House Speaker Nancy Pelosi says she doesn’t support impeaching President Trump, dealing a major setback to the anti-Trump resistance that has clamored for House Democrats to take the politically charged step.
Mrs. Pelosi, in an interview with The Washington Post Magazine released Monday, said that while she doubts Mr. Trump’s fitness for office, impeaching him would be too divisive.
“I’m not for impeachment,” she told the magazine, adding she was aware she was breaking news with the announcement. “Impeachment is so divisive to the country that unless there’s something so compelling and overwhelming and bipartisan, I don’t think we should go down that path, because it divides the country. And he’s just not worth it.”
Mrs. Pelosi had been trying to tamp down impeachment talk within her ranks for months, but she has had only moderate success.
Top Democrats and important liberal activists continue to agitate for their party to pull the trigger.
Some of them were incredulous at what they saw as a surrender by Mrs. Pelosi.
“Is defending our legal system ‘worth it?’ ” wondered Tom Steyer, a billionaire liberal donor who has poured tens of millions of dollars into a campaign to get the president impeached. “Is doing what’s right ‘worth it?’ Or shall America just stop fighting for our principles and do what’s politically convenient?”

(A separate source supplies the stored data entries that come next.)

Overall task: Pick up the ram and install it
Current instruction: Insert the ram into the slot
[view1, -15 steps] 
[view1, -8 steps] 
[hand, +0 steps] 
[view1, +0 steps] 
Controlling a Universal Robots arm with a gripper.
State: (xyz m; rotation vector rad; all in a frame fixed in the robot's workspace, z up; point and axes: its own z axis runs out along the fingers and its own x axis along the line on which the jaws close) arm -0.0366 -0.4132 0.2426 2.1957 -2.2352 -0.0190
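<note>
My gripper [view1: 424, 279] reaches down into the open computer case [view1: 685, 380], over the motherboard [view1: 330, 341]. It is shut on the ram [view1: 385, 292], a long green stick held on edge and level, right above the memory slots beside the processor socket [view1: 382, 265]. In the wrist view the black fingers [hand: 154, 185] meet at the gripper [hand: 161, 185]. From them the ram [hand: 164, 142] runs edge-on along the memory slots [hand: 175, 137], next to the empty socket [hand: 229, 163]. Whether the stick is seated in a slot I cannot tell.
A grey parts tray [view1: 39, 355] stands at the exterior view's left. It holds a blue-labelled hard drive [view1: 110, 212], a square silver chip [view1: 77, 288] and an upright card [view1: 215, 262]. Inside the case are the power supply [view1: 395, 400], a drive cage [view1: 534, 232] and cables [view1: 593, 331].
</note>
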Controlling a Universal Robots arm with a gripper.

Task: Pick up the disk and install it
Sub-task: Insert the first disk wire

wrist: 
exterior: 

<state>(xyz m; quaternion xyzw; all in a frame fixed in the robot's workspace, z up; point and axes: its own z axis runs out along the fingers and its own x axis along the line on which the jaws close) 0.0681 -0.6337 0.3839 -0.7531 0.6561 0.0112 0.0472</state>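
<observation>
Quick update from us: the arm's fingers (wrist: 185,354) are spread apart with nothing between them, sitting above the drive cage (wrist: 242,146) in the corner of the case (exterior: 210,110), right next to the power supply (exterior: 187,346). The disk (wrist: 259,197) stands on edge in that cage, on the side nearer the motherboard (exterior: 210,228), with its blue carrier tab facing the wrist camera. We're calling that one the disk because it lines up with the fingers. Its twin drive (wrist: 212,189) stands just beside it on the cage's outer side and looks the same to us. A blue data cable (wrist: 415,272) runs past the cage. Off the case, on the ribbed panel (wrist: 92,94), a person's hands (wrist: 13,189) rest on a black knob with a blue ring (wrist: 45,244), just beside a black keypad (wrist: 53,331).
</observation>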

Philippe Reines, a top aide to Mr. Trump’s 2016 opponent Hillary Clinton, tweeted: “With all due respect, what happened to waiting for the facts?”
Other activists said they see room in Mrs. Pelosi’s comments for impeachment, saying they believe they can make the bipartisan case against Mr. Trump.
Rep. Jerrold Nadler, chairman of the House Judiciary Committee, last week started what many analysts called the pathway to impeachment, issuing document requests to some 81 people or entities that came within the Trump orbit during his time as a businessman, candidate or president.
Mr. Nadler, New York Democrat, said he’s convinced the president has obstructed justice, but he doesn’t have the evidence yet, so he has gone looking for it.
But he, like Mrs. Pelosi, has said unless there’s a strong enough case to win GOP support in the Senate, it’s not worth it.
Impeachment, which requires only a majority vote of the House, is a sort of indictment. A president who has been impeached must be tried by the Senate, still under GOP control, and it takes a two-thirds majority vote to remove a president from office.
In her interview with The Post, Mrs. Pelosi said her feelings about impeachment are borne of the harm it would cause, not her feelings about Mr. Trump’s ability to serve.
“Intellectually unfit. Curiosity-wise unfit. No, I don’t think he’s fit to be president of the United States,” she said, describing deep ideological differences between herself and Mr. Trump over the role of government in Americans’ lives.
“This president — while he may be appealing to you on your insecurity and therefore your xenophobia, whether it’s globalization or immigrants — is fighting clean air for your children to breathe, clean water for them to drink, food safety, every good thing that we should be doing that people can’t do for themselves,” she said.
“You know, I have five kids, and I think I can do everything for them, but I can’t control the air they breathe, the water that they drink. You depend on the public sector to do certain things for the health and well-being of your family, and he is counter to that.”
She went on to say that she doesn’t usually like to talk about the president so much and said it was “coming across too negatively.”
“I hardly ever talk about him. You know, it’s not about him. It’s about what we can do for the people to lower health care costs, bigger paychecks, cleaner government,” she said.